Congee sounds somewhat similar to kedgeree (and all the various spellings) that is served in India. I gather that it is used for the same purpose as congee. I absolutely love it when I'm feeling just a little under the weather. Actually, I simply love it just about any time.

I have only seen it being prepared so don't know the exact proportions. Googling produces some rather complex recipes for kedgeree - one involving nuts, mushrooms(!), peas, sour cream (!!), peas, parsley. The kitcheree that we have is simply longgrain rice, water, dahl (yellow lentils), potatoes, caramelized onions, garlic, cumin seeds, turmeric, salt, and maybe a blackened dried cayenne chili. It's wonderful with a little mango or lime pickle - Mr. Patak's is our favourite brand.

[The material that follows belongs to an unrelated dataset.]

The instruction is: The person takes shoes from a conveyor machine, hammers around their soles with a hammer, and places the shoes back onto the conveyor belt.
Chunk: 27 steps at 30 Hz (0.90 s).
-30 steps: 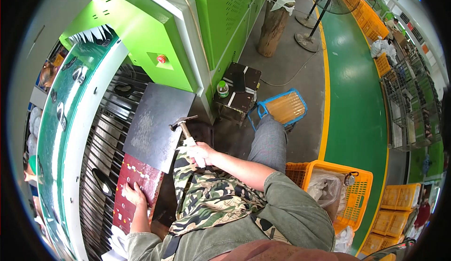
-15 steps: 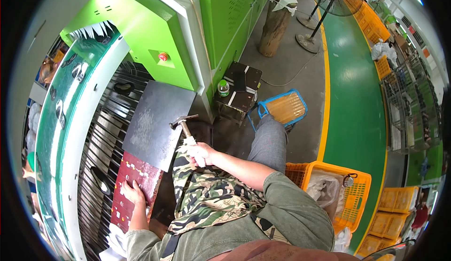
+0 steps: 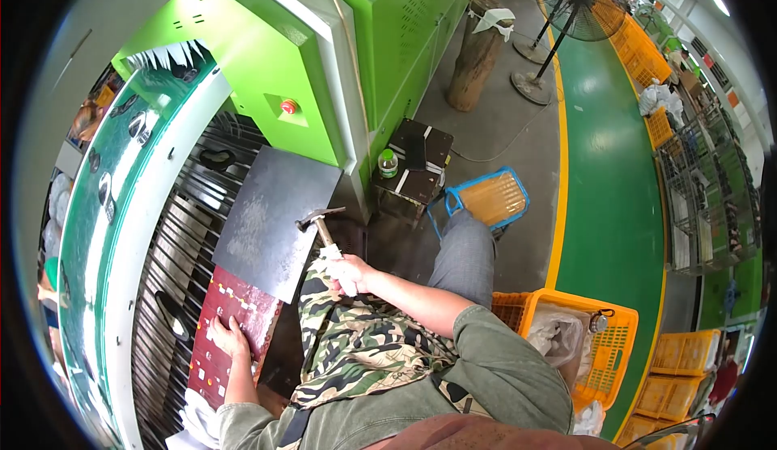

J Michael, I like your grandmother's idea of using sweet potato. I think a few pieces of sweet potato would be great addition to our kicheree too.

I never had castor oil but I was given cod liver oil when I was a very small child. My recollection was that it was in a dessert spoon (but it probably was a teaspoon). I can still conjure up the looming huge spoon and the horrible taste that resulted. In fact, it's so vivid that I'm feeling a bit carsick. I think maybe I need someone to make me some kitcheree.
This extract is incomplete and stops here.